Un nouvel avenant en date du 1er octobre 2019 à l’accord national sur la durée du travail en agriculture est entré en application depuis le 25 avril dernier. Celui-ci tient compte des évolutions législatives et prévoit des adaptations relatives notamment aux congés payés, jours fériés, repos hebdomadaire, annualisation du temps de travail et conventions de forfait.
- Comment fonctionne l’annualisation du temps de travail ?
L’annualisation du temps de travail est une forme d’organisation collective du temps de travail permettant de répartir la durée du travail, sur une période maximale de 12 mois consécutifs. Ainsi les heures effectuées au-delà de la durée légale (heures de modulation) se compensent avec celles effectuées en dessous (heures de compensation), permettant ainsi d’adapter le rythme de travail des salariés à celui de l’activité de l’entreprise et éviter le paiement d’heures supplémentaires (en période de haute activité).
En fin de période d’annualisation, il est fait état des heures effectuées par les salariés et si les heures de modulation n’ont pu être totalement compensées, les heures ainsi faites constituent des heures supplémentaires. Elles sont rémunérées en tant que telles avec le dernier salaire mensuel de la période. Ces heures peuvent donner lieu à un repos compensateur équivalent reporté sur la période annuelle suivante.
Avant de mettre en place l’annualisation du temps de travail, l’employeur doit informer les salariés par voie d’affichage un mois avant le début de la période d’annualisation. Le CSE est consulté préalablement, le cas échéant.
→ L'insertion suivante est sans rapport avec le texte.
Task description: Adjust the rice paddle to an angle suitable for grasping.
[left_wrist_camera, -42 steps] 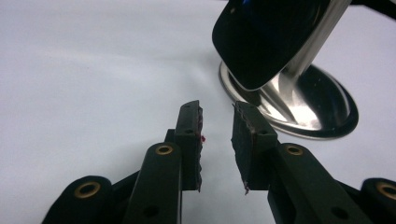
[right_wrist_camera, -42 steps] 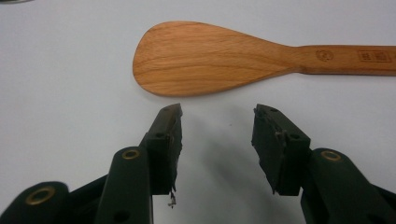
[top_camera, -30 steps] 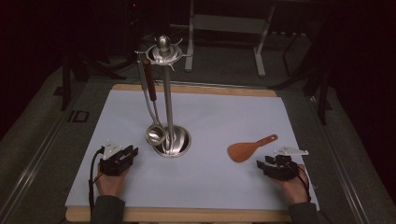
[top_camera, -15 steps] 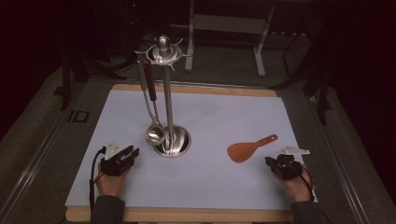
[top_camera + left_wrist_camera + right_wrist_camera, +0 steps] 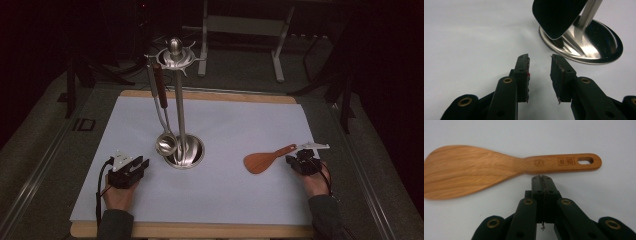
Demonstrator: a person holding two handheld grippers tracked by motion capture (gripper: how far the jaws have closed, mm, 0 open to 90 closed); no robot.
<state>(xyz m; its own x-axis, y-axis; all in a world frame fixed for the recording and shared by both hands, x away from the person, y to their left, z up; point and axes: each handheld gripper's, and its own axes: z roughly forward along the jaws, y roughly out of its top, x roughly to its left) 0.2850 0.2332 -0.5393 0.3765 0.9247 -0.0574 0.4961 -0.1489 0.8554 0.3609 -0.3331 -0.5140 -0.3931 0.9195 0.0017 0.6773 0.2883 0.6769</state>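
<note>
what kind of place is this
Probably a lab-style recording bench, not a kitchen: a white mat on a wooden board, a steel utensil stand, a wooden spatula, and dark frames and equipment legs behind.

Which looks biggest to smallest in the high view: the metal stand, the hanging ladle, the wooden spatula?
1. Metal stand: tallest, rising from a round base to its hooked top.
2. Hanging ladle: nearly as long as the stand is tall, but far slimmer.
3. Wooden spatula: clearly the shortest, lying flat on the white mat.
</note>
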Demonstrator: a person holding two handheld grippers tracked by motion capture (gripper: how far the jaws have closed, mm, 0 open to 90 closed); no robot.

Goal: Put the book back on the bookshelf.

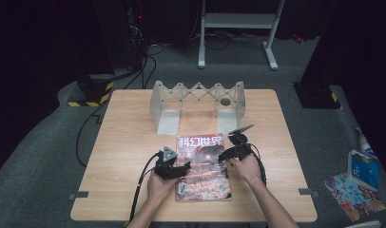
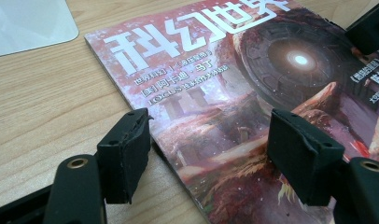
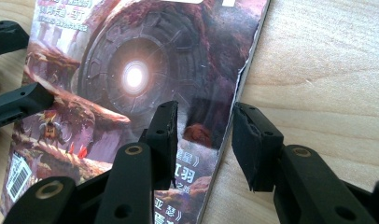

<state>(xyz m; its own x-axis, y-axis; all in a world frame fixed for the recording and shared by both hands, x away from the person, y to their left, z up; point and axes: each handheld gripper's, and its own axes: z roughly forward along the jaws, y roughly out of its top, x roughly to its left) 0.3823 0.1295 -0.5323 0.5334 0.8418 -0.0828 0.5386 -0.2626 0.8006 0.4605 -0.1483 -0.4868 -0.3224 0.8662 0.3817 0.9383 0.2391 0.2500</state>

Avant le début de cette période, l’employeur établit pour la collectivité de salariés concernés un programme prévisionnel, contenant notamment :
– La période d’annualisation retenue, qui ne peut être supérieure à 12 mois consécutifs ;
– Les périodes de haute activité, pendant lesquelles l’horaire de travail est supérieur à la durée hebdomadaire de 35 h ;
– Les périodes d’activité réduite ou nulle, pendant lesquelles l’horaire de travail est inférieur à la durée hebdomadaire de 35 h, voire nul ;
– Les périodes pendant lesquelles l’horaire est égal à la durée hebdomadaire de 35 h ;
– L’horaire indicatif correspondant à chacune de ces périodes.
Ce programme indicatif est soumis à la consultation du CSE le cas échéant, et est porté à la connaissance du personnel par voie d’affichage au moins une semaine à l’avance. Un exemplaire du document affiché est transmis à l’inspecteur du travail.
- Les salariés à temps partiel concernés
Depuis le 25 avril, les employeurs peuvent appliquer l’annualisation du temps de travail telle que prévue pour leurs salariés à temps plein à leurs salariés à temps partiel, en application directe de l’accord national sans avoir besoin de conclure un accord d’entreprise.
A noter : si l’annualisation du temps de travail prévue pour les salariés permanents pouvait s’appliquer déjà aux salariés en CDD, il est dorénavant possible également de l’appliquer aux CDD à temps partiel.
Points de vigilance :
– Le salarié à temps partiel ne peut effectuer d’heures supplémentaires :
- La limite haute du planning d’annualisation appliquée aux salariés à temps partiel est à retenir en deçà de 35 h ;
- Les heures complémentaires (calculées en fin de période d’annualisation) s’effectuent dans la limite du 1/3 de la durée hebdomadaire ou mensuelle de travail prévue au contrat ;
- Lorsque pendant la période prévue, l’horaire moyen réellement accompli par le salarié a dépassé de 2 h au moins par semaine l’horaire prévu au contrat, celui-ci est modifié en incorporant à la durée contractuelle la différence avec l’horaire constaté.
– Le contrat de travail du salarié concerné prévoit les modalités selon lesquelles les horaires de travail lui seront communiqués par écrit pour les journées ou demi-journées de travail mentionnées dans son contrat. Le programme prévisionnel annuel doit donc être adapté à la durée du travail des salariés à temps partiel.
- Prise en compte des entrées en cours de période d’annualisation
Le nouvel avenant apporte des précisions sur le trop perçu par le salarié en fin de période d’annualisation. S’il apparaît en fin de période d’annualisation que compte tenu de l’entrée d’un salarié en cours de période de modulation, l’horaire moyen prévu n’a pas été effectué, il pourra être opéré une déduction sur le salaire à hauteur de la durée effectivement réalisée dans la limite du 1/10 du salaire perçu.
- Prise en compte des absences en cours de période d’annualisation
L’accord national prend en compte tous les types d’absence, selon les modalités suivantes :
- En cas d’absence, le temps non travaillé n’est pas récupérable ;
- En cas d’absence rémunérée : l’indemnisation est calculée sur la base du salaire habituel ;
- En cas d’absence non rémunérée : la déduction sur la rémunération est valorisée sur la base du temps qui aurait été travaillé si le salarié avait été présent.